▸ WORK ITEM:
Please determine how many lines of the material include the word "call", and respond with nothing but that number.

=== Begin Enclosure ===

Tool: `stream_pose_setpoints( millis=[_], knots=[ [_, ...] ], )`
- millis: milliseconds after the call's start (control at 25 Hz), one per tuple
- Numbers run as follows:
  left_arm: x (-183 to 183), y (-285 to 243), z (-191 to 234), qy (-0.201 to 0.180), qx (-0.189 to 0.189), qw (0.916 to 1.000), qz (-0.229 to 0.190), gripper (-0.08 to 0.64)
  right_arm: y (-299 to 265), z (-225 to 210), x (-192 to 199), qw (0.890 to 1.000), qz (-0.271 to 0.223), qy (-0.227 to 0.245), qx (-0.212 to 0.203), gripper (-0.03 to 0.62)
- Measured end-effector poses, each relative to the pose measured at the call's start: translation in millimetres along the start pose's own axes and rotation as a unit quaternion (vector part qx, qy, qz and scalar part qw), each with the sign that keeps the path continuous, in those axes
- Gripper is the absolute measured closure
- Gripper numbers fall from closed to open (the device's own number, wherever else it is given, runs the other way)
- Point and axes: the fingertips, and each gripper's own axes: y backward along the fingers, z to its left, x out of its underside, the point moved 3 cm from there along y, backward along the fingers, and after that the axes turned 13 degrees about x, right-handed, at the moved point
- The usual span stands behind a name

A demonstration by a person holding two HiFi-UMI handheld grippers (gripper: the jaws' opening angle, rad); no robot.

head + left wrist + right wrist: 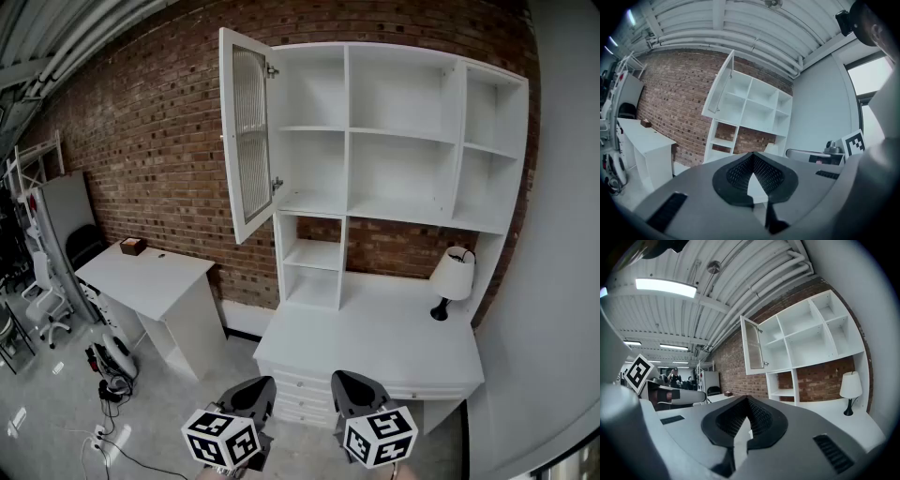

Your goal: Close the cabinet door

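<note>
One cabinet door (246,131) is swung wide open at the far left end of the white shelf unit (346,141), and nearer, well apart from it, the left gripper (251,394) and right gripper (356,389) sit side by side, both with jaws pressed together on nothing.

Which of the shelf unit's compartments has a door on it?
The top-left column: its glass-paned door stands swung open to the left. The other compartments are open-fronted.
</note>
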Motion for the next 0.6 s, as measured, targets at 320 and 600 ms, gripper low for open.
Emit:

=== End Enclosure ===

▸ TASK OUTPUT:
2